## What you need to do
Pictures are to be omitted; everything else in the data must be transcribed exactly.

________________

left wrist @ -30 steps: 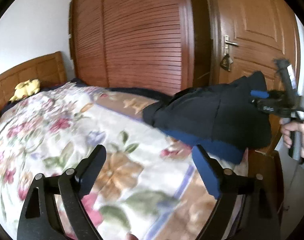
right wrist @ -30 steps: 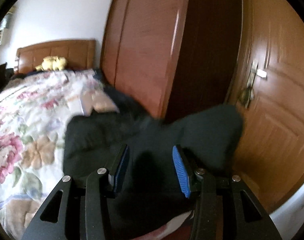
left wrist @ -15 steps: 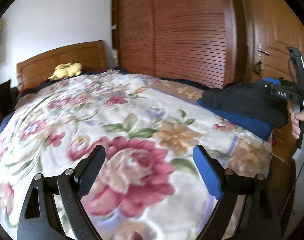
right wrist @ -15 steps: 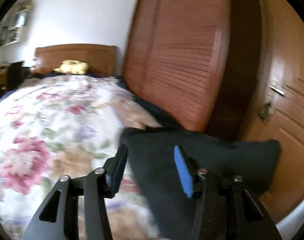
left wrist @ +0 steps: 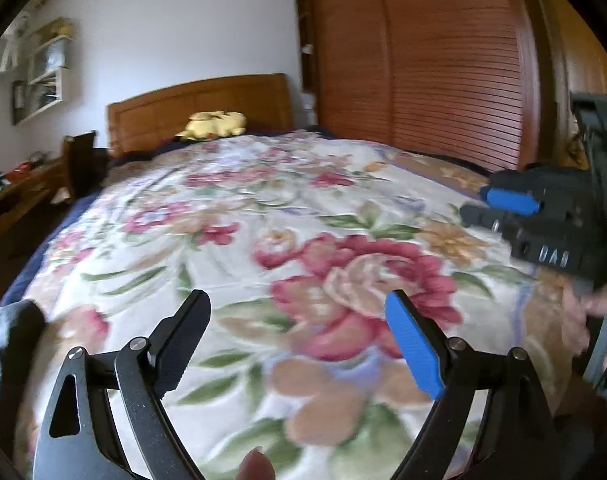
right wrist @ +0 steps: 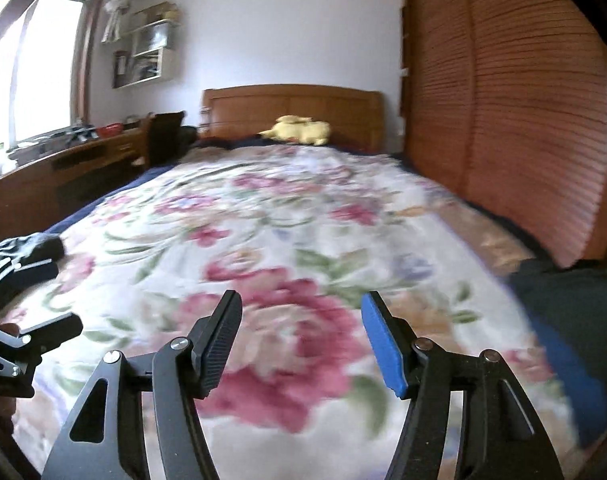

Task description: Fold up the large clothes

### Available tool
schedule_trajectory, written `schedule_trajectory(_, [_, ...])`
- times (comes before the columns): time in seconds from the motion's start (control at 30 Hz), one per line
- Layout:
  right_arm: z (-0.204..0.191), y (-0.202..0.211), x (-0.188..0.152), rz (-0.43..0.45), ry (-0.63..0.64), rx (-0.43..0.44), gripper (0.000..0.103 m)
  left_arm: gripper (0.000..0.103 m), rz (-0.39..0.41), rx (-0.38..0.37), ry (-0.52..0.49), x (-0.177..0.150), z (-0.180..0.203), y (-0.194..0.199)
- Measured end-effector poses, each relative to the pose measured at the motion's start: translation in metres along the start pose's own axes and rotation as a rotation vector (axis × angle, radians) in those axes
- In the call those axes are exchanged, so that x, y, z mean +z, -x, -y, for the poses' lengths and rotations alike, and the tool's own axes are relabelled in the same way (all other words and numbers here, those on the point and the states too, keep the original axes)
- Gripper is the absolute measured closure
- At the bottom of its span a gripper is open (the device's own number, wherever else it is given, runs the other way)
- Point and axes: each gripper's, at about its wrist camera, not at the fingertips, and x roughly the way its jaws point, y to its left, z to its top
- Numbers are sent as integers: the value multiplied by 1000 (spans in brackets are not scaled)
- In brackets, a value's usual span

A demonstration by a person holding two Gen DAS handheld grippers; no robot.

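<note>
A folded dark garment with a blue edge [right wrist: 571, 308] lies at the bed's right front corner in the right wrist view. Another dark crumpled garment [right wrist: 27, 246] lies at the bed's left edge, and shows in the left wrist view [left wrist: 7, 352] at lower left. My left gripper [left wrist: 299, 332] is open and empty above the floral bedspread [left wrist: 303, 240]. My right gripper [right wrist: 301, 336] is open and empty above the same bedspread [right wrist: 287, 220]. The right gripper also shows at the right of the left wrist view [left wrist: 543, 220], and the left gripper at the left edge of the right wrist view [right wrist: 31, 304].
A wooden headboard [right wrist: 291, 112] with a yellow plush toy [right wrist: 299, 130] stands at the far end. Slatted wooden wardrobe doors [right wrist: 523, 120] run along the right side. A wooden desk [right wrist: 63, 164] and dark chair [right wrist: 165, 136] stand on the left under a window.
Both grippers have swung left from the door side toward the bed's middle. The right gripper has left the folded dark garment lying at the right corner.
</note>
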Motion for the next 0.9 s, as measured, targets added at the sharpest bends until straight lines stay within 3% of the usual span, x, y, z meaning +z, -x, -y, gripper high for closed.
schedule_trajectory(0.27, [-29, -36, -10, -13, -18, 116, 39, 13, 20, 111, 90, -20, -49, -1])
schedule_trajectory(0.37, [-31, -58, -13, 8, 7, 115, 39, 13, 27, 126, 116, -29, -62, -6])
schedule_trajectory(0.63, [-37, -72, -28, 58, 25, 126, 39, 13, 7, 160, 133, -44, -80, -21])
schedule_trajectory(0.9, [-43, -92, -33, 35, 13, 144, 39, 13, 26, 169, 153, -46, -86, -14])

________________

## Written response
left wrist @ -30 steps: 
right wrist @ -30 steps: 
left wrist @ -15 steps: 
right wrist @ -15 steps: 
left wrist @ +0 steps: 
right wrist @ +0 steps: 

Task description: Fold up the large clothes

### Available tool
schedule_trajectory, written `schedule_trajectory(_, [_, ...])`
- times (comes before the columns): time in seconds from the motion's start (control at 30 Hz), one per line
- Layout:
  right_arm: z (-0.204..0.191), y (-0.202..0.211), x (-0.188..0.152), rz (-0.43..0.45), ry (-0.63..0.64), rx (-0.43..0.44), gripper (0.000..0.103 m)
  left_arm: gripper (0.000..0.103 m), rz (-0.39..0.41), rx (-0.38..0.37), ry (-0.52..0.49), x (-0.177..0.150), z (-0.180..0.203), y (-0.194..0.199)
- Measured end-effector poses, each relative to the pose measured at the motion's start: translation in metres along the start pose's own axes and rotation as a rotation vector (axis × angle, radians) in those axes
- In the call those axes are exchanged, so that x, y, z mean +z, -x, -y, for the poses' lengths and rotations alike, and the tool's own axes are relabelled in the same way (all other words and numbers here, those on the point and the states too, keep the original axes)
- Gripper is the absolute measured closure
- At the bottom of its span a gripper is open (the device's own number, wherever else it is given, runs the other way)
- Point and axes: each gripper's, at about its wrist camera, not at the fingertips, and x roughly the way its jaws point, y to its left, z to its top
- Numbers are sent as integers: the value multiplied by 1000 (spans in brackets are not scaled)
- In brackets, a value's usual span

A demonstration by a person holding two Gen DAS handheld grippers; no robot.

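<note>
A folded dark garment with a blue edge [right wrist: 571, 308] lies at the bed's right front corner in the right wrist view. Another dark crumpled garment [right wrist: 27, 246] lies at the bed's left edge, and shows in the left wrist view [left wrist: 7, 352] at lower left. My left gripper [left wrist: 299, 332] is open and empty above the floral bedspread [left wrist: 303, 240]. My right gripper [right wrist: 301, 336] is open and empty above the same bedspread [right wrist: 287, 220]. The right gripper also shows at the right of the left wrist view [left wrist: 543, 220], and the left gripper at the left edge of the right wrist view [right wrist: 31, 304].
A wooden headboard [right wrist: 291, 112] with a yellow plush toy [right wrist: 299, 130] stands at the far end. Slatted wooden wardrobe doors [right wrist: 523, 120] run along the right side. A wooden desk [right wrist: 63, 164] and dark chair [right wrist: 165, 136] stand on the left under a window.
Both grippers have swung left from the door side toward the bed's middle. The right gripper has left the folded dark garment lying at the right corner.
</note>
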Motion for the next 0.9 s, as measured, targets added at the sharpest bends until straight lines stay within 3% of the usual span, x, y, z meaning +z, -x, -y, gripper high for closed.
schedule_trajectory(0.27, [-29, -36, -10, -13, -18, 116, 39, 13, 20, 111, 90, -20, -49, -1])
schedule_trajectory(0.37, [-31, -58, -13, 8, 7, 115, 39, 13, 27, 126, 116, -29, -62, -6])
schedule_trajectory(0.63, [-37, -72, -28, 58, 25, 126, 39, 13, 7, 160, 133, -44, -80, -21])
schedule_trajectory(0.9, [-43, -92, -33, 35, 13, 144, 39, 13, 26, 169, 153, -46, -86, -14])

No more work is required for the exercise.